_What you have to do_
Find the lines below that contain "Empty" and tally them. Return only the total.

_Exercise data_
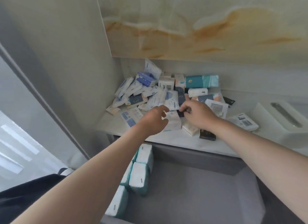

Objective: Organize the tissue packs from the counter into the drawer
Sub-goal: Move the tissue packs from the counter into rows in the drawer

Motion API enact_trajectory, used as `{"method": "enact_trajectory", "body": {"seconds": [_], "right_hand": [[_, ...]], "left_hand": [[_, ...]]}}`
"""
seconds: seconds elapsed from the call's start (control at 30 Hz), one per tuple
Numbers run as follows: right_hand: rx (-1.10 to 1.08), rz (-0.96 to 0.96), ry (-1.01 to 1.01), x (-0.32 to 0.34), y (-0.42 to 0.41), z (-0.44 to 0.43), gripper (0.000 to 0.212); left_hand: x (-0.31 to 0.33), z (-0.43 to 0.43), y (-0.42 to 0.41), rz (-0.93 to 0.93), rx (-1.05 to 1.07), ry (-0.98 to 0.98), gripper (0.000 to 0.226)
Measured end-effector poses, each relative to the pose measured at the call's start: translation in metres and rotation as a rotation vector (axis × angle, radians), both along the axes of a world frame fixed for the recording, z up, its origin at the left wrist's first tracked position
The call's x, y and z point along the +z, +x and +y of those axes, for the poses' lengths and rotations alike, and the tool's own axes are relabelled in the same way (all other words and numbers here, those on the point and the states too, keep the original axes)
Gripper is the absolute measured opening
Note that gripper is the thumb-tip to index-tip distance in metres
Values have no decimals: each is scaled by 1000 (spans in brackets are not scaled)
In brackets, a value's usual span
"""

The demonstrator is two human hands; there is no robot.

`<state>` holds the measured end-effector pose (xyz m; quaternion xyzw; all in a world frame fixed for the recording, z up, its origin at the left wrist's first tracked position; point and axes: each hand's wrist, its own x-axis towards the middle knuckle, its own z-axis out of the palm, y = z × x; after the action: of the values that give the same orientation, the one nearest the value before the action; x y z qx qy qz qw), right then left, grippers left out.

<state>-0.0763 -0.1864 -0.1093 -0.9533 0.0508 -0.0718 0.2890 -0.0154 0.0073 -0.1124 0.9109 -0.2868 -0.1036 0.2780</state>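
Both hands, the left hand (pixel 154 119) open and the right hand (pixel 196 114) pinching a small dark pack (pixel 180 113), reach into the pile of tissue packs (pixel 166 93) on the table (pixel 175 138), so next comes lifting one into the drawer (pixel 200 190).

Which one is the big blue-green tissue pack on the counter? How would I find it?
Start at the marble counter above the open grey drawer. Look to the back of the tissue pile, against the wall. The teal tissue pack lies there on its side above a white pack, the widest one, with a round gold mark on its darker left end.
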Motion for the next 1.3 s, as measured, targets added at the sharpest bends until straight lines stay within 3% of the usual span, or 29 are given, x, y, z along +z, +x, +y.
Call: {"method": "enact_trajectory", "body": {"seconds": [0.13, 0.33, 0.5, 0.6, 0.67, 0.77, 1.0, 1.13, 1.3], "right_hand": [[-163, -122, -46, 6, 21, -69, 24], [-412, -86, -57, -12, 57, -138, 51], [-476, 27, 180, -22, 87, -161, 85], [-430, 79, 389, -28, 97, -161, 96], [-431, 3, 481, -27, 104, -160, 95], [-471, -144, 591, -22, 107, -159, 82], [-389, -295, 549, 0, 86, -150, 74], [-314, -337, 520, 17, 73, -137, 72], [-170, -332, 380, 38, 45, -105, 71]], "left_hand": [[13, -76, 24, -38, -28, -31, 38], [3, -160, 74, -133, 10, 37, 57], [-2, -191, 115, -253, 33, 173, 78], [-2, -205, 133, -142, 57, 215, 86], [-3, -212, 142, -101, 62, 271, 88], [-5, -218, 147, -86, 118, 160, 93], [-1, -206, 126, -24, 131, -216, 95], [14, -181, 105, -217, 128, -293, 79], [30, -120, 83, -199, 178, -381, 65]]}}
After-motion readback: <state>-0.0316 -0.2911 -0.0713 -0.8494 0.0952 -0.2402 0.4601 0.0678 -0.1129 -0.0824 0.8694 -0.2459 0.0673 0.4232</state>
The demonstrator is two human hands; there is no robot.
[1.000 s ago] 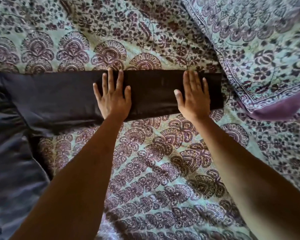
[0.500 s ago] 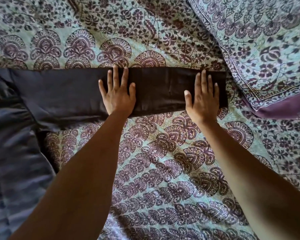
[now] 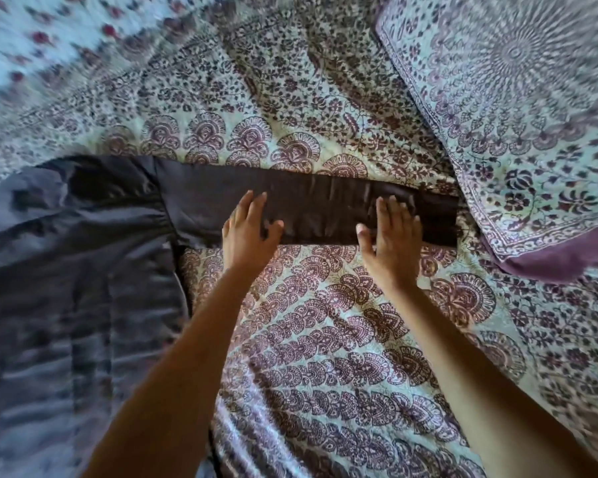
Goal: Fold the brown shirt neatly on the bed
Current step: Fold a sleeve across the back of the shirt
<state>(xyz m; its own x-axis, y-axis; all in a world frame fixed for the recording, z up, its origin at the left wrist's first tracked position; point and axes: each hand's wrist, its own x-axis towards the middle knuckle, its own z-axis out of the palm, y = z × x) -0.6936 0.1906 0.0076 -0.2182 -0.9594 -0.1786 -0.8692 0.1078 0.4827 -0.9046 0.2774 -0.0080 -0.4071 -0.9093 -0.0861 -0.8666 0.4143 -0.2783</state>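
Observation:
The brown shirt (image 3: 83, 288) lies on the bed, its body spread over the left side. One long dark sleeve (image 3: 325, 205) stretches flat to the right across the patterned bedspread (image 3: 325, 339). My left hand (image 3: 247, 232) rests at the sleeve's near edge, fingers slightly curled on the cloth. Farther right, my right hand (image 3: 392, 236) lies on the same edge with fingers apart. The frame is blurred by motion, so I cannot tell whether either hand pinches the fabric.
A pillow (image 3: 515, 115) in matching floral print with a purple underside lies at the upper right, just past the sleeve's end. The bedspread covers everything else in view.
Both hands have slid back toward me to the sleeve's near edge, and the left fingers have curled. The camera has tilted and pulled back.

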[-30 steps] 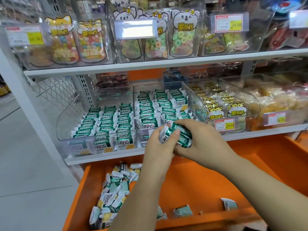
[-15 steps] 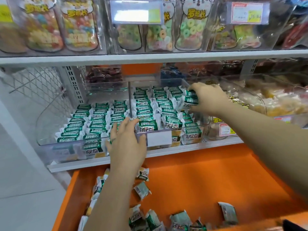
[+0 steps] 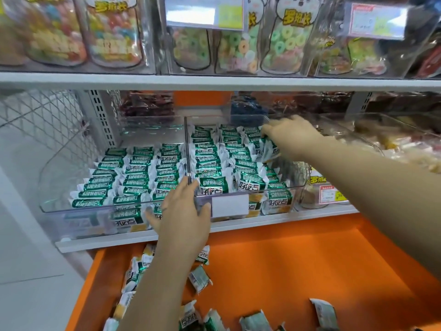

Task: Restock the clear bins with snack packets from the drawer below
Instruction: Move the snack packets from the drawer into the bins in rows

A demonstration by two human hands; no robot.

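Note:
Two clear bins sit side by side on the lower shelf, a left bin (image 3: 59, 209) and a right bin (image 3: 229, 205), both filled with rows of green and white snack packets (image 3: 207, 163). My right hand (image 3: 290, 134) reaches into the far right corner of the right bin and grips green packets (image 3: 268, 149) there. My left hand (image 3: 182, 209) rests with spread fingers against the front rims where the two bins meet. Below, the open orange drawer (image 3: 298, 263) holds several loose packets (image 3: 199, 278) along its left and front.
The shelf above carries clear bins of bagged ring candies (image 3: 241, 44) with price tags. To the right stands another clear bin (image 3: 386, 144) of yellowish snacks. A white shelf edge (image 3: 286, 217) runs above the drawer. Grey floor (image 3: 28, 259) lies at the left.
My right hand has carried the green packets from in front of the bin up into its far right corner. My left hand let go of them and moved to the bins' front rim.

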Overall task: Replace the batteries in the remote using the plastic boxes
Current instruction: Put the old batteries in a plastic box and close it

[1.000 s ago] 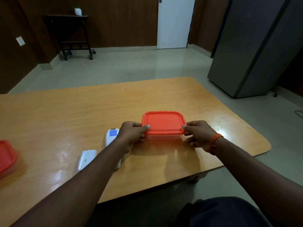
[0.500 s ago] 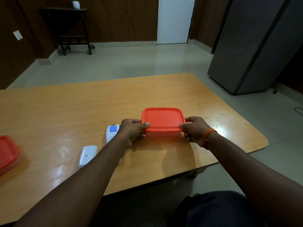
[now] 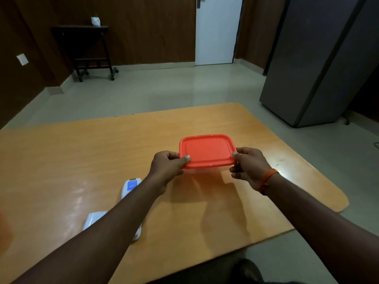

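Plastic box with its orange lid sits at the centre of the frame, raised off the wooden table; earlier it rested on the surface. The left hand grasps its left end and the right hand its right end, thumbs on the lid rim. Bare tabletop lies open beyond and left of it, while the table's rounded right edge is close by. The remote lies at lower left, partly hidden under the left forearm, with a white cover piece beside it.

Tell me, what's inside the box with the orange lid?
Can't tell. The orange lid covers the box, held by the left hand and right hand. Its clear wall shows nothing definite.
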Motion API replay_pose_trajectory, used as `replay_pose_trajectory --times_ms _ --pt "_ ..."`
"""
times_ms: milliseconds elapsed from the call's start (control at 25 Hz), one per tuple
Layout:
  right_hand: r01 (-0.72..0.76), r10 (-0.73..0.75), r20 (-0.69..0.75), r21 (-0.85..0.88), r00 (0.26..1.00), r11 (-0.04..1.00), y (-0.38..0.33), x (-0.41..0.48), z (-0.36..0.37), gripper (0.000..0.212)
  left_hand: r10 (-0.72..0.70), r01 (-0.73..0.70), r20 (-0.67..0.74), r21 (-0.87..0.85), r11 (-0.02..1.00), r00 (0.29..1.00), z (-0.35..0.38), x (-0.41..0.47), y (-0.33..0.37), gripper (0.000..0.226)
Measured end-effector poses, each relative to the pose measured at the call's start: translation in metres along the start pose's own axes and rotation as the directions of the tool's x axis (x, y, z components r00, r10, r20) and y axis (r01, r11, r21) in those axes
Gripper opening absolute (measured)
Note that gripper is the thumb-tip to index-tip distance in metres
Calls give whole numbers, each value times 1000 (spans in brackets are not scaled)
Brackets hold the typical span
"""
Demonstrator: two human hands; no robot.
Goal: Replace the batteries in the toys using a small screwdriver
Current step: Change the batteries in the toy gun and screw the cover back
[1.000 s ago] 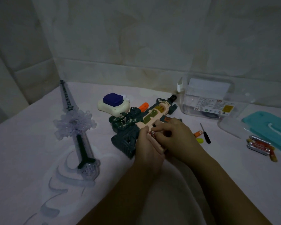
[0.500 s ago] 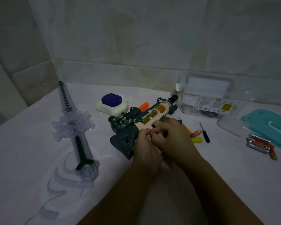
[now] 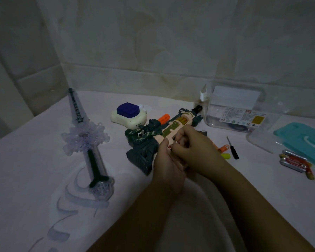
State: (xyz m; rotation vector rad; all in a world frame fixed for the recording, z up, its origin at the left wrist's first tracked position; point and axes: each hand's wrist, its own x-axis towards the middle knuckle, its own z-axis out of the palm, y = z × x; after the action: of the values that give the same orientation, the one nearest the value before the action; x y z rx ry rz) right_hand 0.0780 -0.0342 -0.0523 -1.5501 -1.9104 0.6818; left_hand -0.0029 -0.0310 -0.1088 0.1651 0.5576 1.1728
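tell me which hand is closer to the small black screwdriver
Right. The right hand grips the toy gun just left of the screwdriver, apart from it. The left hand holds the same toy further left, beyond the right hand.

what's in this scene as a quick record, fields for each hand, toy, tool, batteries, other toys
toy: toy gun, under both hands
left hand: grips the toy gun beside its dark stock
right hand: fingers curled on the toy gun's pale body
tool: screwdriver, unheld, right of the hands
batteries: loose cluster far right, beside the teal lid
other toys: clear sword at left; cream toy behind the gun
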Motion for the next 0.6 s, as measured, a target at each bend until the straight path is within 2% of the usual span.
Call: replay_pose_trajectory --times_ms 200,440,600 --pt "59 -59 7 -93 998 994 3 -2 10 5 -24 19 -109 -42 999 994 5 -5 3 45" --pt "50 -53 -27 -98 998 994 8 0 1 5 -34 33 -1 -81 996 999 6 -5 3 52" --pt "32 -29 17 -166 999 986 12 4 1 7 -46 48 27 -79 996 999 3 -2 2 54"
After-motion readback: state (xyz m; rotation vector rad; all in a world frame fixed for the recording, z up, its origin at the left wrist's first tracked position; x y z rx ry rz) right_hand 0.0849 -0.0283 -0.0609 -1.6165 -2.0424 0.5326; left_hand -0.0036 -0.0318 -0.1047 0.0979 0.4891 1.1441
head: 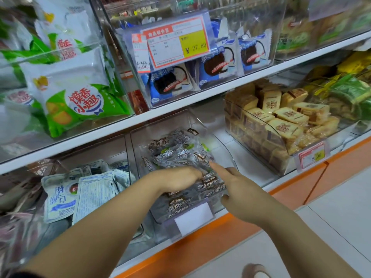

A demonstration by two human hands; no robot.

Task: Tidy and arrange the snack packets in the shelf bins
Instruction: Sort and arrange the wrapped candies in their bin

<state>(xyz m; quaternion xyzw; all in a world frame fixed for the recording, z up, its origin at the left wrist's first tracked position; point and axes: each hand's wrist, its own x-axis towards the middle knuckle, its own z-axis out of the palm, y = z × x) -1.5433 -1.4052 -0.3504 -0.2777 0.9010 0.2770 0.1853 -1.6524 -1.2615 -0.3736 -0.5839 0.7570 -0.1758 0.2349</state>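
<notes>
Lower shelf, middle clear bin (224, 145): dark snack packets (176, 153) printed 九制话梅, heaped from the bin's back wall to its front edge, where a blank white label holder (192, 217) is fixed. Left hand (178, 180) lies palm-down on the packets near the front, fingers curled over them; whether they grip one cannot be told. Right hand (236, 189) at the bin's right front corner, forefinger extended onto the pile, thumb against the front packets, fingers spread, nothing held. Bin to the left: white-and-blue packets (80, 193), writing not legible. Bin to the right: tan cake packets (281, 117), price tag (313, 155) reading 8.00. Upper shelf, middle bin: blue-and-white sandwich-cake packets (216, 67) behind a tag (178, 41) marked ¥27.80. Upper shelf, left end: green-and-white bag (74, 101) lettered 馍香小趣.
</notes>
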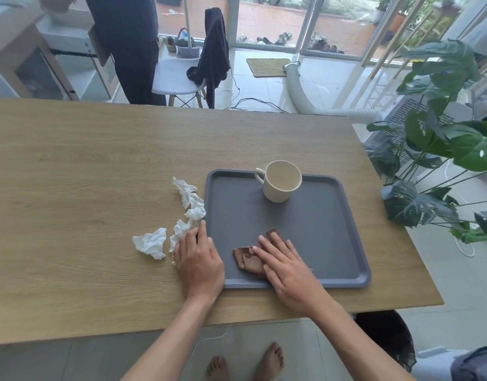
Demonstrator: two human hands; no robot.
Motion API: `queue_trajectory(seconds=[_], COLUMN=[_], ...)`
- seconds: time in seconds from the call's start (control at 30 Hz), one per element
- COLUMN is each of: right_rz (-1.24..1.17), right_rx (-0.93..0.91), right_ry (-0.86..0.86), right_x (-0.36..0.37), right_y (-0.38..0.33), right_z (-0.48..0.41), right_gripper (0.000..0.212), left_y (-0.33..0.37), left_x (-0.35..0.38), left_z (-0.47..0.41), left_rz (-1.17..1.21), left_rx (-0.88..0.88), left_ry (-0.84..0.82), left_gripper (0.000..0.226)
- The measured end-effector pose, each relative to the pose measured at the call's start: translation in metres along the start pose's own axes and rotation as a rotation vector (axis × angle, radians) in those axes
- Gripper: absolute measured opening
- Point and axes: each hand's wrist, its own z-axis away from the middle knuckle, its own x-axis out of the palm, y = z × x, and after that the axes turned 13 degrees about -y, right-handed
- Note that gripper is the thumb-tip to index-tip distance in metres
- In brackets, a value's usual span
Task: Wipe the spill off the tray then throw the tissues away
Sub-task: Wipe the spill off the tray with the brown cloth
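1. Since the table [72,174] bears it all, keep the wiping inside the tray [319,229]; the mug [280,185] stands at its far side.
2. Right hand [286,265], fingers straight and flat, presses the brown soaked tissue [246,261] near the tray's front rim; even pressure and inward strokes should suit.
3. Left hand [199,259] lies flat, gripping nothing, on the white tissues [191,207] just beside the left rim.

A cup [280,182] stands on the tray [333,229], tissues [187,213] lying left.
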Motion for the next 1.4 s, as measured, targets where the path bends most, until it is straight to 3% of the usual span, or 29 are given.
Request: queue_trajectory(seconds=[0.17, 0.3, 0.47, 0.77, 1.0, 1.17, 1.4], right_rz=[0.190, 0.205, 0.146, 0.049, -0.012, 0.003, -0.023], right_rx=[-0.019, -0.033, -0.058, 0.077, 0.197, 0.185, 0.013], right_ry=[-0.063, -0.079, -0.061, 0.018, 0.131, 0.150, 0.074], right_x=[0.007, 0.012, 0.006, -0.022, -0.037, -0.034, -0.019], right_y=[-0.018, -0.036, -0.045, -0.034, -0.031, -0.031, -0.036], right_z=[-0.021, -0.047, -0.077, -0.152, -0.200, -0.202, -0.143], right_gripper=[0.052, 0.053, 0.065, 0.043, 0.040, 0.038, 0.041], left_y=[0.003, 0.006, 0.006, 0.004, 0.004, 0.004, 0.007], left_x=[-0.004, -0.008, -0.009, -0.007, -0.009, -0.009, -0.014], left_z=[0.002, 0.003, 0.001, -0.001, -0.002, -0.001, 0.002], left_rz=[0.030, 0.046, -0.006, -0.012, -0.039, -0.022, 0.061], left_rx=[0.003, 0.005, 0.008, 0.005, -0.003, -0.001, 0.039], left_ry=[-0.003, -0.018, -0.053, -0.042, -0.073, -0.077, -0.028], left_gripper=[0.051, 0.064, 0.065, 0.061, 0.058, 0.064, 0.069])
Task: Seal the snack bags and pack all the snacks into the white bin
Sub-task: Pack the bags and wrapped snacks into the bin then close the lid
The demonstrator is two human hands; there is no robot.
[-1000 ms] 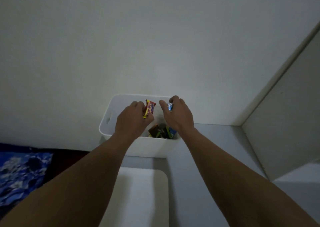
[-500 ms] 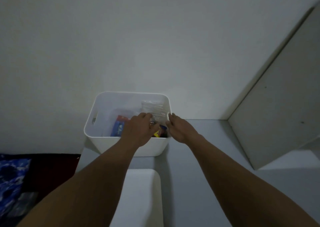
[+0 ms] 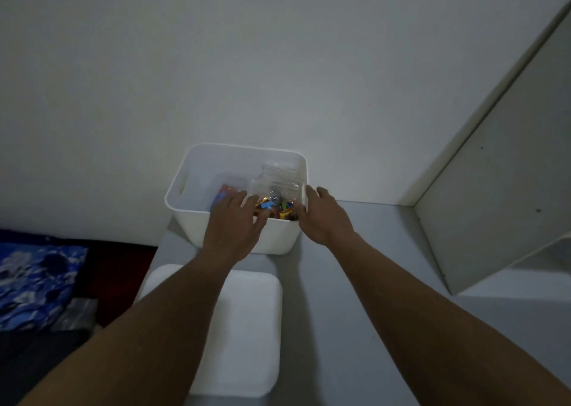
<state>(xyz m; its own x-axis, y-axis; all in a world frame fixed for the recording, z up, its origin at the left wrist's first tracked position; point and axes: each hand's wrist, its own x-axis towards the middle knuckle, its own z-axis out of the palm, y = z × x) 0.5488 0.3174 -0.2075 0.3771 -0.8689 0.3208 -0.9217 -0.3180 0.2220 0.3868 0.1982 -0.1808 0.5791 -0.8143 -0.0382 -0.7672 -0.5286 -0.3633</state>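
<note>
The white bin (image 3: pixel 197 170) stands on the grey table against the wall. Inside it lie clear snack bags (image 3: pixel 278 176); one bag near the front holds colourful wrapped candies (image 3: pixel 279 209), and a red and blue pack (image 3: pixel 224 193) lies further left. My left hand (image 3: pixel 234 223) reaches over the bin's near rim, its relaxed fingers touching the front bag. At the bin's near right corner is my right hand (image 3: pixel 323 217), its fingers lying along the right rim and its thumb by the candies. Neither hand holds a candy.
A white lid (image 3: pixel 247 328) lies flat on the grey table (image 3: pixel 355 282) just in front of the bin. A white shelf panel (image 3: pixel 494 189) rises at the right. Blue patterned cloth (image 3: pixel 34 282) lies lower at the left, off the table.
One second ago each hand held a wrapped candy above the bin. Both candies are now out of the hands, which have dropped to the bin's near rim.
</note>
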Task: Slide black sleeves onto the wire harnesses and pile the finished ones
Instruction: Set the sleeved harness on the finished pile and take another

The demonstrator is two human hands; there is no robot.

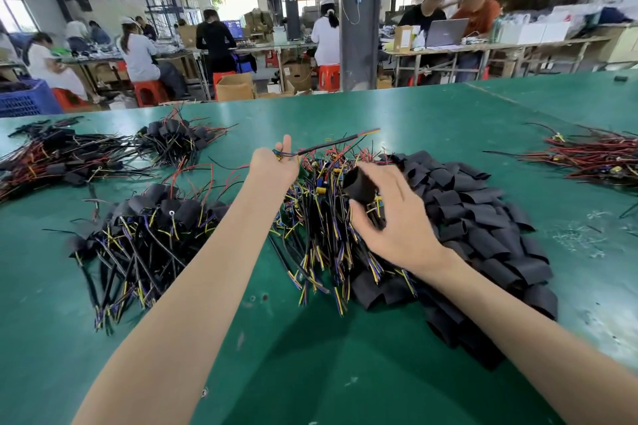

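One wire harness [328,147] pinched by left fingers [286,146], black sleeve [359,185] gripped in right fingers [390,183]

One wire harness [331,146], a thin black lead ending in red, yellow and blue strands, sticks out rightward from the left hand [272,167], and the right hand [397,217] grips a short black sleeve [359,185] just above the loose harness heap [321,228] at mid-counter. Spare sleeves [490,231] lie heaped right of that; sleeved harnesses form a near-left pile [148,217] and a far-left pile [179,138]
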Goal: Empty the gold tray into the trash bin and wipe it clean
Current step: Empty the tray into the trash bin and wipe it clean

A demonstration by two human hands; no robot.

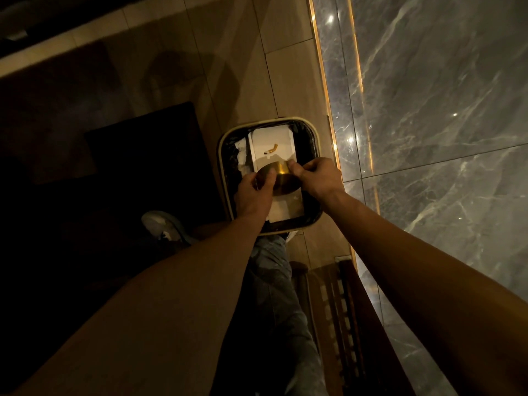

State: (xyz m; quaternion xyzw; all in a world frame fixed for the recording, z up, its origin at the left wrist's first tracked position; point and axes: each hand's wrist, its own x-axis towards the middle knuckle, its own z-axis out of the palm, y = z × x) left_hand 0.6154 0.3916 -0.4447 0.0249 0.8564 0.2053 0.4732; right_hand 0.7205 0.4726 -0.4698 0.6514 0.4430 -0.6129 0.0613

_Task solution_
2